知らない古本屋を見つけたので、入った。別に買うつもりは無い。これ以上未読の本が我が家に増えるのはちょっとどうかと思う。何冊あるのか把握していないけれど、「読む本が常にある状態が安心だから、未読の本は常にあるんだよ」とか、そういうレベルじゃない。ミカン箱に2箱くらいか。ほとんどが古本だ。新刊は比較的すぐに読む。


おそらく、高いお金を出して買ったものは無駄にしたくないと考えているのだろう。何故か他人事のように書くけれど、何となく読みたい本を積んである中から選んでいるだけなので、あまり意識していない。古本でない本は、新刊が多いせいもあって、つまり出たらすぐ読みたい本だからかもしれない。

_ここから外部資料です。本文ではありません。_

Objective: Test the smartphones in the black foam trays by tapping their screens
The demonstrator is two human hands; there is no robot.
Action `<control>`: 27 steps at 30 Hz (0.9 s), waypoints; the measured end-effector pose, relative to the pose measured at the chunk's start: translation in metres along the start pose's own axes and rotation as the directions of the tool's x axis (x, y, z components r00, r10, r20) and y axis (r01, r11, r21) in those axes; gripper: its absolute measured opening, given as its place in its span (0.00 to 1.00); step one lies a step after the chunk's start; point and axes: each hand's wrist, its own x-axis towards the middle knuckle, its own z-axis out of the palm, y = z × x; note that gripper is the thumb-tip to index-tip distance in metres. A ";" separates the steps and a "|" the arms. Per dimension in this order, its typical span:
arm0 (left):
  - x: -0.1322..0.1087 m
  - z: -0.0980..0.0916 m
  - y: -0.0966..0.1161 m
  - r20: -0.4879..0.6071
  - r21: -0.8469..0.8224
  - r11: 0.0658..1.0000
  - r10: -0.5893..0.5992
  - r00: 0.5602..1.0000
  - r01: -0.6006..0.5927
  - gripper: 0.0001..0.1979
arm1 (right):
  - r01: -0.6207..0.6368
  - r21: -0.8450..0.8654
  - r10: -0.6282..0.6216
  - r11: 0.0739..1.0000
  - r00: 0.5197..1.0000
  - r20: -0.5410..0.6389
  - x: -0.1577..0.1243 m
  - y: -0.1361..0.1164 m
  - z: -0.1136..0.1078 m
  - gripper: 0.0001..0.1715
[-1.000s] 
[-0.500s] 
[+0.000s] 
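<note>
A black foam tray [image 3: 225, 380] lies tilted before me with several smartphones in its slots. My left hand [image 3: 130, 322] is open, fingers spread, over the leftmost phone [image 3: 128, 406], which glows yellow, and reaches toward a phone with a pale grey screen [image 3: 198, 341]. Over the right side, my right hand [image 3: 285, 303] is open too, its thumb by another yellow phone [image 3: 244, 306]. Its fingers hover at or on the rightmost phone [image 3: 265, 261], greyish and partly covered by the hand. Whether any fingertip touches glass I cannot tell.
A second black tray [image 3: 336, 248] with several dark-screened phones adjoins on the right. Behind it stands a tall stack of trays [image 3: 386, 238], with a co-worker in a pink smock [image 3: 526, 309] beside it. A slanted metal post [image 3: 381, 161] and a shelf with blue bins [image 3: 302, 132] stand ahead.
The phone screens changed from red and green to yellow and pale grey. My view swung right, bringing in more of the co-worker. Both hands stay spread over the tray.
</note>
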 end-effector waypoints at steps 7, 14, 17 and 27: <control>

それに対して古本は、いつか読もうと思っていた本が100円で売っていたからとりあえず買ったとか、そういうものが多い。だからどんどん未読の本が積まれていくのだ。あと、小説は長ければ長いほど積まれる傾向にある。すぐに読めてしまうものほど積まれにくい。


今日の古本屋では寺田寅彦の随筆集を見つけたんです。全五巻で千二百円。


積ん読を減らしたいという話です。積ん読というのは、未読の本のことです。積んだまま開いていないのだけれど、「そういう読み方もあるのだ」という説があるのです。読んでいないのだけれど、表紙とか装丁を眺めたり、あと本のオーラなど感じる読み方だそうです。読書術の偉い人が言っていたので間違いありません。


つまり僕が言いたいのは、古本屋で出会った本は、次来たときにはもうその本には会えないかもしれないということです。新しい本は売り切れたら再版されるので、後で買おうと思いつつアマゾンのページをブックマークするなどすれば良いのだけれど、古本屋だと一期一会を大切にしなければならないのだ。僕がもう少し金持ちだったら、古本を買わずに新しいものを買うところだけれど…(古書でしか手に入らないような本は、実は欲しいと思ったことがない)。たとえ古くとも、安いと手が出てしまう。だから、古本屋を巡回していると、ついつい本を買ってしまうのだ。しかも図書館を積極的に利用し始めてからは、図書館の返却期限までに本を読むのが精一杯で、古本屋で買った本までなかなか手が回らない。


しかし寺田寅彦の随筆集全五巻千二百円はずいぶんとお買い得だ。だって寺田寅彦は大好きなんですよ。青空文庫で一部しか読んだことないが…というか、もしかしてこの本の内容は青空文庫で全部読めるんじゃないか?だったら買う意味あるかな…いやでも欲しい。お買い得。紙で持っておくことが重要だと思う。


さすがに最近の積ん読本が溜まるペースはちょっと病的じゃないかなと思うので、減らしたいと思っているんだ。だけど…


結局、買ってしまった。当分図書館と古本屋には行かないほうが良さそうだ。…でも結局行くんだろうな。